Transcriptome analysis of propionic acid regulating gluconeogenesis of bovine hepatocytes

Propionate is the primary precursor of glyconeogenesis in bovine hepatocytes; however, the regulatory mechanism involved is still unclear. The aim of this study was to investigate the effects of propionate on gluconeogenesis in bovine hepatocytes and the underlying regulatory molecular mechanisms. Bovine hepatocytes were treated with 3.75 mmol·L⁻¹ propionate, and cells were collected for transcriptome sequencing. Differentially expressed genes (DEGs) were validated using quantitative reverse transcription-polymerase chain reaction (qRT-PCR).

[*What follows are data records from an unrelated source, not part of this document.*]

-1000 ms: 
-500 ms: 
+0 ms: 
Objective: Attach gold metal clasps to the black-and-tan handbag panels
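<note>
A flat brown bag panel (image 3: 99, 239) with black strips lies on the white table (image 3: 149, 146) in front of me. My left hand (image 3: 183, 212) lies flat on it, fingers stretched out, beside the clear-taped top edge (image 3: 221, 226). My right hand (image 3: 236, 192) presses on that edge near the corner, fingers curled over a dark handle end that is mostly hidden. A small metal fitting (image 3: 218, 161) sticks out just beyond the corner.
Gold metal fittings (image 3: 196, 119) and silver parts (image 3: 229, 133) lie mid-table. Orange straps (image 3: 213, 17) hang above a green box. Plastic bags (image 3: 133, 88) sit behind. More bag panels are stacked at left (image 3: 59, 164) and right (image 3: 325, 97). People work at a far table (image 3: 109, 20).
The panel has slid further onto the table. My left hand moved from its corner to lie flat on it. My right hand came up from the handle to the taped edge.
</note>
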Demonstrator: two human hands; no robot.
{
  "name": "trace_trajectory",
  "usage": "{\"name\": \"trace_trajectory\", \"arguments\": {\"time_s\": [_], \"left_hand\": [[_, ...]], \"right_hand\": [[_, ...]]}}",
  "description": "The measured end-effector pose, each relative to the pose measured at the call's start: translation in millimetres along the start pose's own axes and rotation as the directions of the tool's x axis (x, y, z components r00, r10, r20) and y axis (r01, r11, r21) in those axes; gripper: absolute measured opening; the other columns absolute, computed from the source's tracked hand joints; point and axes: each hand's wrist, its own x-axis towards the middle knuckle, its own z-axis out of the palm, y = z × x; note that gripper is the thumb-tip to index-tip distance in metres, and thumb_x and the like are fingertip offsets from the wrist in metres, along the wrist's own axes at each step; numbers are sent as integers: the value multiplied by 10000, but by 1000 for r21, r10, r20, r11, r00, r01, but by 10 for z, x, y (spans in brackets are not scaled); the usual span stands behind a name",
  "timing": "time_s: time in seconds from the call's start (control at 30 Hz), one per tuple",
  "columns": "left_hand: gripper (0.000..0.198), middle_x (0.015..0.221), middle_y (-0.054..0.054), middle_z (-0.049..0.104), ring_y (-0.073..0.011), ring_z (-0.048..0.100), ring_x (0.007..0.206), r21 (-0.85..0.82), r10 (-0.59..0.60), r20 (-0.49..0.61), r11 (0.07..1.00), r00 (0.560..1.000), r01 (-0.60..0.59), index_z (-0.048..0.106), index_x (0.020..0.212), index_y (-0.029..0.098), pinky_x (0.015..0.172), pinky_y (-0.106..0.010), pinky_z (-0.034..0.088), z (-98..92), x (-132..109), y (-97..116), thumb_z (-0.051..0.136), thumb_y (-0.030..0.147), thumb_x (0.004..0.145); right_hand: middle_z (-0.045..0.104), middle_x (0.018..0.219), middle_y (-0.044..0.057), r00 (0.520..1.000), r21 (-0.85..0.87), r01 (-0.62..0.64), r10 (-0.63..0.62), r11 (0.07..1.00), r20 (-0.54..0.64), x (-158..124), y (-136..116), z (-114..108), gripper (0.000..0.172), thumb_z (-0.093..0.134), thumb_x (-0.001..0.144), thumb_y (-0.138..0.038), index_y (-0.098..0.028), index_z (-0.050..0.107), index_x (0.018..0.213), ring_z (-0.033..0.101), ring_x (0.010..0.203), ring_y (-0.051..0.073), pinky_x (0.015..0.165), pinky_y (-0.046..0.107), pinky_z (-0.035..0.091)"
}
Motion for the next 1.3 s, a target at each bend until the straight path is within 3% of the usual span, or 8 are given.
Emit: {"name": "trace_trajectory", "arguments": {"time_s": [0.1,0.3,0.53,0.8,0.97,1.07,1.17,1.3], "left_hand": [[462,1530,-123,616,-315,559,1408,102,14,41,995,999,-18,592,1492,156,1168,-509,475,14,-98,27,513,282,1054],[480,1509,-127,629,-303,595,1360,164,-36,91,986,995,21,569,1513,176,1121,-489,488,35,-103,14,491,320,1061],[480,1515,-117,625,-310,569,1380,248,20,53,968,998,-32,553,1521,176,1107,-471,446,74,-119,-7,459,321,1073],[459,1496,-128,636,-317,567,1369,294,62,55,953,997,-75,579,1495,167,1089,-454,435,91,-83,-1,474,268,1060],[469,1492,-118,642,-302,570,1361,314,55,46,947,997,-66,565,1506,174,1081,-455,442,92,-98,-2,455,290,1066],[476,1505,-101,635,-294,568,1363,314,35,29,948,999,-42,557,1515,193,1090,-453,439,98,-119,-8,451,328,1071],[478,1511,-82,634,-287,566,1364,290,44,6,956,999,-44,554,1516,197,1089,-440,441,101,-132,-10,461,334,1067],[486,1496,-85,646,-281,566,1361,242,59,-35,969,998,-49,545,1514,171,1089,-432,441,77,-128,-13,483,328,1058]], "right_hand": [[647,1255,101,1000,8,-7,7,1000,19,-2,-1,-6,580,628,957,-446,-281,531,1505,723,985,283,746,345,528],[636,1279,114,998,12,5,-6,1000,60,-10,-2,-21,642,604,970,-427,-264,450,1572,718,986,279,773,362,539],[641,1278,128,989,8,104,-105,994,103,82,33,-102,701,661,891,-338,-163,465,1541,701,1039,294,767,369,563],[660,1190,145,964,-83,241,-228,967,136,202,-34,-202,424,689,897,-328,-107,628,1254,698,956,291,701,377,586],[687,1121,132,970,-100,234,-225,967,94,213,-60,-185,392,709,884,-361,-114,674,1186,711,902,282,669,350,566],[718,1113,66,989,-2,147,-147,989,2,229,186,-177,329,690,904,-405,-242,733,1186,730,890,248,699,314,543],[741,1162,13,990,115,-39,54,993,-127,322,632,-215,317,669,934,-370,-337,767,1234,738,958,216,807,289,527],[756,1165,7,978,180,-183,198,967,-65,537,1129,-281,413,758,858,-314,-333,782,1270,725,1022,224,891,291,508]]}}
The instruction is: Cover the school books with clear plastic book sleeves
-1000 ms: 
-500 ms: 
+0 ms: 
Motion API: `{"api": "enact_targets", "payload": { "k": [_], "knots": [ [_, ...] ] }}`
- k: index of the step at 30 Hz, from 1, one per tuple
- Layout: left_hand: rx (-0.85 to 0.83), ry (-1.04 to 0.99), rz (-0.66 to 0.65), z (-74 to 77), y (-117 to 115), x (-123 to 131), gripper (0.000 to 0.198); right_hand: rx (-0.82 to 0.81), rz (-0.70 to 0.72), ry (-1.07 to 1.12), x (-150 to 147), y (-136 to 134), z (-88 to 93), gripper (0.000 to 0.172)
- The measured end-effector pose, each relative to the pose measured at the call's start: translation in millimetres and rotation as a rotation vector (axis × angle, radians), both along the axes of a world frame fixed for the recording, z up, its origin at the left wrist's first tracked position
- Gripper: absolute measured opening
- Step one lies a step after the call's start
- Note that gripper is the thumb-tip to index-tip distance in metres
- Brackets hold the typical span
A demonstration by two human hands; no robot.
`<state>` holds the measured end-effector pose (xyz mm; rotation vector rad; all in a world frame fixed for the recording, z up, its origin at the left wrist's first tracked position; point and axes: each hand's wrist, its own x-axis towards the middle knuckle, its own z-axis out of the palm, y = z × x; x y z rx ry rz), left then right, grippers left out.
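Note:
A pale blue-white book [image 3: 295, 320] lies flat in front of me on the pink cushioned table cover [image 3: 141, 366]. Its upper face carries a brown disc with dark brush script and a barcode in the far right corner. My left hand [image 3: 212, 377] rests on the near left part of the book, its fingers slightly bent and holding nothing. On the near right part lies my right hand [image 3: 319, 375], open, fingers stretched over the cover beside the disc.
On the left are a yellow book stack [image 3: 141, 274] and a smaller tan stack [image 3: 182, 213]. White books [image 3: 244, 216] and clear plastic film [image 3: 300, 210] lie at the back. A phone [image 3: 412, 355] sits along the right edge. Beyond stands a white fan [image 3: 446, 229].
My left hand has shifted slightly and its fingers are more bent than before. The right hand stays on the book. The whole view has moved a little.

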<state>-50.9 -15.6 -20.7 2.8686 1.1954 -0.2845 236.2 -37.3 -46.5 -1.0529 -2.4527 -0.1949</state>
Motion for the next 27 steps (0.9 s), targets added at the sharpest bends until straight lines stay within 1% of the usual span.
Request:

The results showed that the glucose content increased after propionate addition, compared to its content in the control group (P < 0.05). A total of 331 DEGs (false-discovery rate < 0.05) were identified using RNA sequencing (222 up-regulated genes and 109 down-regulated genes). The expression levels of 10 randomly selected DEGs, determined using qRT-PCR, were consistent with the RNA sequencing analysis results. Propionate addition reduced the expression levels of oxidation-related genes (GPX2 and GPX7), while increasing the expression levels of inflammation-related genes of bovine hepatocytes (CYP1A1, CYP1B1, and ARRB1). According to Gene Ontology (GO) and Kyoto Encyclopedia of Genes and Genomes functional analyses, the functions of these DEGs were classified into 115 GO items that were mainly concentrated on catalytic activity and binding. Twelve metabolic pathways were significantly (P < 0.05) enriched, and the DEGs were mainly enriched in insulin secretion and MAPK signaling pathways. This study identified relevant genes and pathways involved in the regulation of gluconeogenesis in bovine hepatocytes by propionic acid. This will provide new ideas for targeting the efficient utilization of low-quality forage by lactating dairy cows.